To that end, Pugh made two encouraging announcements: For four straight months, violence has decreased in Baltimore City, a total decline of over 30% in every single category. The city is also planning to build 23 new schools in the coming years, not including the City Springs elementary and middle school that will be replaced as part of the East Baltimore project.
"We will build more new schools in Baltimore City than in the entire state of Maryland," Pugh said.
The city's show of results essentially amount to a bet that it is hoping businesses call. With a promise to continue to decrease taxes for the city, Pugh emphasized the need for private help.
“One of the things that I said when I came in as mayor in 2016 was that the city can’t do everything by itself,” Pugh said.
La Cité, Beatty, Cross Street and the other developers attached to neighborhood revitalization projects have answered the call, which Bythewood characterized as doing a public service.

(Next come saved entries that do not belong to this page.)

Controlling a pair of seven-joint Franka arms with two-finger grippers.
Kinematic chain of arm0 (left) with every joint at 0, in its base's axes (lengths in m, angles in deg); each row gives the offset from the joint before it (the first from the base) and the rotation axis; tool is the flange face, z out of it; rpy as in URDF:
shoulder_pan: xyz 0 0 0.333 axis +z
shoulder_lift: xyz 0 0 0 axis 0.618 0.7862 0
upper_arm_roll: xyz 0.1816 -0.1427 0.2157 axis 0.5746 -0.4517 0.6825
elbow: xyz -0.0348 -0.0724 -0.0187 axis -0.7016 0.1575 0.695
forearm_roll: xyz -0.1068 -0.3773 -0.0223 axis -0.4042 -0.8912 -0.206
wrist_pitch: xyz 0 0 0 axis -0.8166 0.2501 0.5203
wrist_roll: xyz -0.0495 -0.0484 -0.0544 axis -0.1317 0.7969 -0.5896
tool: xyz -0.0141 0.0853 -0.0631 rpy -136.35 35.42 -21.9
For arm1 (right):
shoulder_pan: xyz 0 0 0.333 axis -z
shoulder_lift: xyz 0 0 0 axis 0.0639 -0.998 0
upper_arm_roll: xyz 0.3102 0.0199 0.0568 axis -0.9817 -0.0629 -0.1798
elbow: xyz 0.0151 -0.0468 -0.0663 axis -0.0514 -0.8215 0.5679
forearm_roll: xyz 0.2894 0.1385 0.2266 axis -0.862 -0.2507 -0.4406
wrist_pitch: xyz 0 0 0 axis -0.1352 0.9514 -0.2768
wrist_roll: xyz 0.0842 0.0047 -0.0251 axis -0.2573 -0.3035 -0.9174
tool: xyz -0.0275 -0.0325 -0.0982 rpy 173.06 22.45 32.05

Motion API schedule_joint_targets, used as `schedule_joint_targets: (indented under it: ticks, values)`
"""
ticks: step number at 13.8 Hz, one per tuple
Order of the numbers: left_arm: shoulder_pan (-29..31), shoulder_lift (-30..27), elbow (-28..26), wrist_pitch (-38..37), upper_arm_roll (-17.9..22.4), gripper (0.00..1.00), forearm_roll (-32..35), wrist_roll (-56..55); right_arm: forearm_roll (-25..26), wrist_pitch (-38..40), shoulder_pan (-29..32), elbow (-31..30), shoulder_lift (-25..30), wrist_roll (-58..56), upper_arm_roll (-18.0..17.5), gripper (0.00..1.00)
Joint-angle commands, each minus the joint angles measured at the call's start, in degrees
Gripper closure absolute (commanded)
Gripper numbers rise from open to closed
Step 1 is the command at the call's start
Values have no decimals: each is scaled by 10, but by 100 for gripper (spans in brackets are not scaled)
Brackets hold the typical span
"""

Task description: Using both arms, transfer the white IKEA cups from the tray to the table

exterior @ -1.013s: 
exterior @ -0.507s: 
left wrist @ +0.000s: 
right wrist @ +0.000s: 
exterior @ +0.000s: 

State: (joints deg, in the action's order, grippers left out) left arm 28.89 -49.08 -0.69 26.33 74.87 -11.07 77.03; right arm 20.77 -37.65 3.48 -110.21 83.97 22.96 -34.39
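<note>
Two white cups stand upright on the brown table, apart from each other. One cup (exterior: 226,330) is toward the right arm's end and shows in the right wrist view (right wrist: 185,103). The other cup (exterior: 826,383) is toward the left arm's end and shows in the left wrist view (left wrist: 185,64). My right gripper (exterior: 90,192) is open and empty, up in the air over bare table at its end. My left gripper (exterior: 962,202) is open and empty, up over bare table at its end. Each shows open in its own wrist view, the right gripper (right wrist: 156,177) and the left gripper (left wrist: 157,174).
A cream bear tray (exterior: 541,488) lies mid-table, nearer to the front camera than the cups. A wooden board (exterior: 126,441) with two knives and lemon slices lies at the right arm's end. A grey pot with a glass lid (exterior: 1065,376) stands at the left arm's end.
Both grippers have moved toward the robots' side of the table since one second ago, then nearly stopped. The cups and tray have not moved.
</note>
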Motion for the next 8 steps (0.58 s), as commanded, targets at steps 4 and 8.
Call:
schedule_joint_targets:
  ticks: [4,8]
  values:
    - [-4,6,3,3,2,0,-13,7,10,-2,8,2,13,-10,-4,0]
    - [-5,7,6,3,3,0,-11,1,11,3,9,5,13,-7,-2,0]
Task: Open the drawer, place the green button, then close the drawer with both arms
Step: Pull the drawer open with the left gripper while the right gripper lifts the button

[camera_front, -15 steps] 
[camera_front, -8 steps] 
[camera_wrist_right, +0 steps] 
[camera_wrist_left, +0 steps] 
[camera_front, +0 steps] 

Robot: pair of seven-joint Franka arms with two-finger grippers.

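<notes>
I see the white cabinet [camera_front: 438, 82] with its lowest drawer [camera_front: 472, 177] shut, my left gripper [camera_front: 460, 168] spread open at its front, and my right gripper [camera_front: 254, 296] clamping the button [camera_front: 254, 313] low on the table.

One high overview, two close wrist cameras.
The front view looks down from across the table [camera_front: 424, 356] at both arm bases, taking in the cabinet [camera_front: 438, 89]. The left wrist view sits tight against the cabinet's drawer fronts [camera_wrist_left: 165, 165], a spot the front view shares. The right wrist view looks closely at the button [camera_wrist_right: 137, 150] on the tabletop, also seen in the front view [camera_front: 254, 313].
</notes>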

“Since developers control the purse strings, it depends on how much you want to drive into these communities,” Bythewood said. “When developers take a real interest directly in the neighborhood, it creates jobs and can transform the neighborhood.”
La Cité put Bythewood's philosophy into practice with the $80M investment it made into Center\West, but it had help from major national capital sources — a point Bythewood emphasized.
“You guys in Baltimore need to have more faith that growth is coming," Bythewood said. "BlackRock has put money into West Baltimore. Think about that.”
CORRECTION, APRIL 4, 11:40 A.M. ET: A previous version of this article misstated Mayor Catherine Pugh's first name. This article has been updated.